* _DESCRIPTION OF THE TASK_
Give back the full data character for character.

▬▬▬▬▬▬

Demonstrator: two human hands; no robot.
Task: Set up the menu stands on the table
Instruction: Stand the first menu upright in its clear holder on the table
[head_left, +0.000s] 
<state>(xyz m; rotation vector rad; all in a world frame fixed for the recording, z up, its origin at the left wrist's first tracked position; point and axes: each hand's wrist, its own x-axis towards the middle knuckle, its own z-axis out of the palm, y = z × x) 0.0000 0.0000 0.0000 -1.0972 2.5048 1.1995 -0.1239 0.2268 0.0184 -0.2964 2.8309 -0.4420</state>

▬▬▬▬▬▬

* _TASK OUTPUT_
Demonstrator: two human hands; no robot.
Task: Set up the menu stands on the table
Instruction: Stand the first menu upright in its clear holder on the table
[head_left, +0.000s] 
<state>(xyz m; rotation vector rad; all in a world frame fixed for the recording, z up, its origin at the left wrist's first tracked position; point and axes: each hand's wrist, its own x-axis towards the middle knuckle, its own z-axis out of the palm, y = z × x) 0.0000 0.0000 0.0000 -1.0972 2.5048 1.1995 -0.1239 0.2268 0.0184 -0.2964 2.8309 -0.4420</state>

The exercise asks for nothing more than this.